El ruido del chorro sobre el agua del inodoro le sonó a gloria. Recién ahí pudo percibir que tenía la camisa empapada abajo del pulóver.
Sonó el despertador. Lo apagó entredormido, despertó a su mujer y se sentó en la cama. Por la persiana se escurrían los primeros rayos de sol, los pájaros empezaban con sus trinos, y el fresco del otoño se percibía en la habitación. Clara empezó a preparar el desayuno mientras él apuraba a los chicos para que no llegaran tarde a la escuela. Los despidió en la puerta, tomó unos mates y se comió un bizcocho. Hoy tenía una reunión importante con el Senador Departamental.
Se vistió con esmero, consultó al espejo y subió a su Vespa gris.
A dos cuadras lo paró la Tere, la de la librería, cansada de pedirle a Quiroga que dejara de quemar las hojas porque el humo se metía al negocio y le arruinaba la mercadería.
—¡Qué ganas de joder con eso de la quema! —.
Una costumbre que está muy metida en la gente y andá a hacerles entender que eso no va más. Le prometió hablar con Quiroga ese mismo día y siguió.
Tres cuadras más adelante lo vio al Tito, haciendo señas con los brazos como si pidiera auxilio.
—Pará, pelado, pará. Los de la cuadrilla engancharon un cable y desde anoche que no tenemos luz.
—¿Cómo que no tienen luz?
—Estaban podando y al gringo se le fue la escalera. Decí que desconectaron una sola fase. Somos cuatro casas sin luz y la despensa de la Delia.
Repasó en su mente los personajes que integraban la cuadrilla que había heredado de la gestión interior y no tuvo dudas de que cualquier cosa podía pasar. Quedó en llamar a la Cooperativa de Serodino cuando llegara a la oficina y siguió.
Cuando estaba cruzando la plaza lo vio al Seba, con el delantal blanco desprendido, jugando un fulbito con tres o cuatro más.
—¿Qué haces acá a esta hora?
—La profe de matemática faltó y tenemos dos horas libres.
—Pero no podés, mejor dicho, no pueden salir de la escuela porque no está la profesora.
—Nos fuimos para el quiosco del patio y la puerta estaba sin llave.
—¡Vuelvan ya! Antes de que la directora se dé cuenta.
Todavía mascullando palabrotas mientras pensaba en las autoridades de la escuela, en la maestra, ¿nadie se había dado cuenta?, siguió su camino.
La próstata lo tenía a mal traer pero no podía evitar a sus vecinos, que lo conocían de toda la vida, y decirles: discúlpame, me estoy meando. Ahora era la autoridad, el presidente de la comuna elegido por el pueblo. Ya había empezado a sudar de tanto aguantar.
Faltaban unas pocas cuadras. Cerca del paso a nivel vio al viejo Chiarotto caminando con su bastón en dirección a las vías. Otra vez se había escapado de la casa.
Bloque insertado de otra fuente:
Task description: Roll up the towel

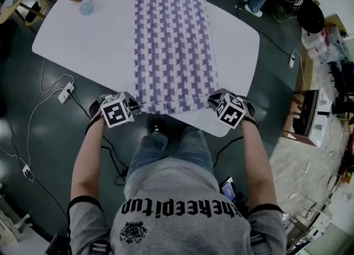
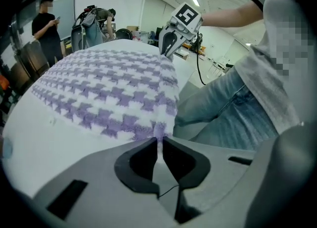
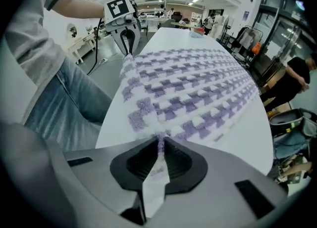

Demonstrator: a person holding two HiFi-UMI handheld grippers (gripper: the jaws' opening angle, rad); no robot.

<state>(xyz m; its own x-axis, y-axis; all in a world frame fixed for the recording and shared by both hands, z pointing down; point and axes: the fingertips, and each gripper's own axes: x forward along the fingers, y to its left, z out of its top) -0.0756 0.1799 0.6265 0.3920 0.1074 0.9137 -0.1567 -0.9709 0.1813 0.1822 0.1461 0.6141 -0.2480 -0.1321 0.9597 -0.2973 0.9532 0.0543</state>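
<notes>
Below the towel (image 1: 172,49), shirt print (image 1: 180,208) "thekeepitup".

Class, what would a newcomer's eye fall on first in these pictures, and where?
A purple-and-white checked cloth towel lies flat along the middle of the white rounded table. The left gripper and right gripper each pinch one near corner of it.

White table (image 1: 83,43) stands on dark floor (image 1: 19,85).

text: "thekeepitup", seen upside down | on: front of person's grey shirt (image 1: 182,190) | elsewhere: nothing legible
</notes>
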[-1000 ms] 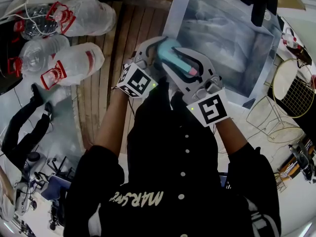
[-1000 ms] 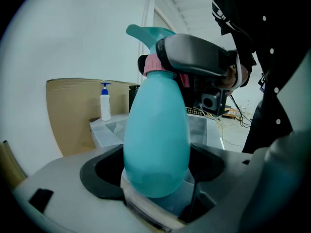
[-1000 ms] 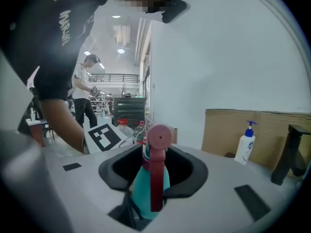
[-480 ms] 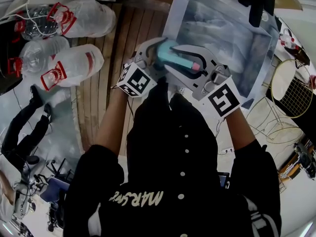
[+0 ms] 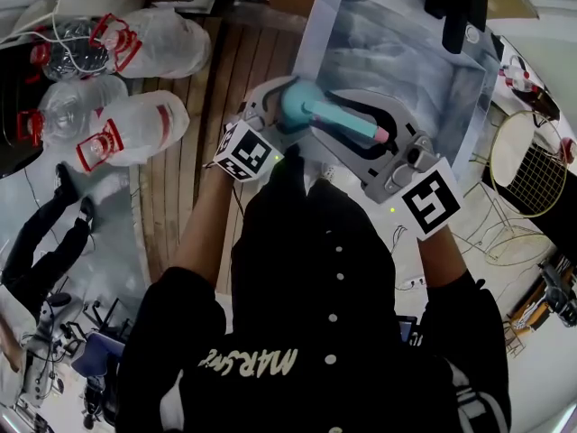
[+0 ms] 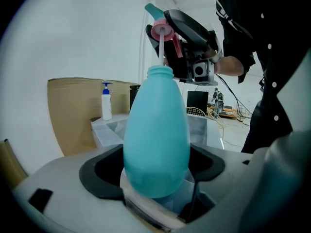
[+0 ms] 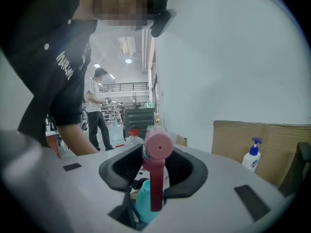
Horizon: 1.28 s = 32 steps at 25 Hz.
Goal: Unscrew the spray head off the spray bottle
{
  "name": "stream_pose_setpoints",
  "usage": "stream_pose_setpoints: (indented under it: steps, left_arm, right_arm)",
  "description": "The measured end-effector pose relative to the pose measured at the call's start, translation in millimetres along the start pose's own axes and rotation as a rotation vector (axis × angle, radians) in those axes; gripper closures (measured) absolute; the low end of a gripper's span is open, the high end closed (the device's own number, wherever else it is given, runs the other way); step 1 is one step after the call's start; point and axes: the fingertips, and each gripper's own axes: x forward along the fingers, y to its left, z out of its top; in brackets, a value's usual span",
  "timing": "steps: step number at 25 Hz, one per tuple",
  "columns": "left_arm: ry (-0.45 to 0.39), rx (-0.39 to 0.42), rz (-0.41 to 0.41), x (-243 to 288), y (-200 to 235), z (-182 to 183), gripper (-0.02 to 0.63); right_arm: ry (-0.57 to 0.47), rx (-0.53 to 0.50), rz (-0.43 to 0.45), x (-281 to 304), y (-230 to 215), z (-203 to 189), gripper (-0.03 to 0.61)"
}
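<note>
The right gripper had risen and swung out to the person's right, carrying the teal-and-pink plastic spray head up off its bottle. Its jaws stood partly closed, clamped on the head across the pink trigger. A thin white dip tube ran from the head down into the open neck, so the head looked unscrewed but not yet clear. Below it, the left gripper had its jaws pressed on the wide base of the teal egg-shaped plastic spray bottle, held in the air before the person with its neck tilted up and away.

The bottle looked light, smooth and thin-walled, likely to slip or dent under a hard squeeze, and best gripped low on its broad belly. The head looked stiff and best taken by its body. The tube seemed bendy and wanted a straight pull.

Beneath lay a brown slatted wooden surface and a shallow grey metal tray, with clear plastic water jugs with red handles to the left. Farther off, a white pump bottle with a blue top stood before a brown cardboard sheet and a white wall. Another person stood in the workshop beyond.
</note>
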Motion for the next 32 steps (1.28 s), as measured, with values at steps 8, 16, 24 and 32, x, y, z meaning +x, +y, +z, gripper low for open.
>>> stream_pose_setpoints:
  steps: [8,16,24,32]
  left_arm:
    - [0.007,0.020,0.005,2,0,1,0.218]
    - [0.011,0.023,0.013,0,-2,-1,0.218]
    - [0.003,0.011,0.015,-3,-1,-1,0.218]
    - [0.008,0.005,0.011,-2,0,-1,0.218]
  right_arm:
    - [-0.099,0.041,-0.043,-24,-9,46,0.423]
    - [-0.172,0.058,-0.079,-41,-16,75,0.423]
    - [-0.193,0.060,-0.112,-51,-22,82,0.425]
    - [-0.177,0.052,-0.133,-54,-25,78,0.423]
Sentía el sudor corriéndole por el cuello, la frente y hasta las ingles empezaban a mojarse pero no lo podía ignorar. Se acercó, le habló, repitió varias veces las mismas frases hasta lograr que el hombre levantara la cabeza y lo mirara, dejó la motoneta a un costado y tomándolo del brazo lo acompañó hasta la casa.
Por fin llegó a la Comuna. Cuando ya veía la puerta del baño al final del pasillo, se le cruzó Claudia.
—Señor Quaglia, el señor es el senador departamental.
Le dio la mano, intentó esbozar una sonrisa, pero la urgencia era mucha. Los empujó suavemente a su oficina, le dijo a Claudia que le sirviera un café y prácticamente voló hasta alcanzar el picaporte. Por suerte estaba desocupado.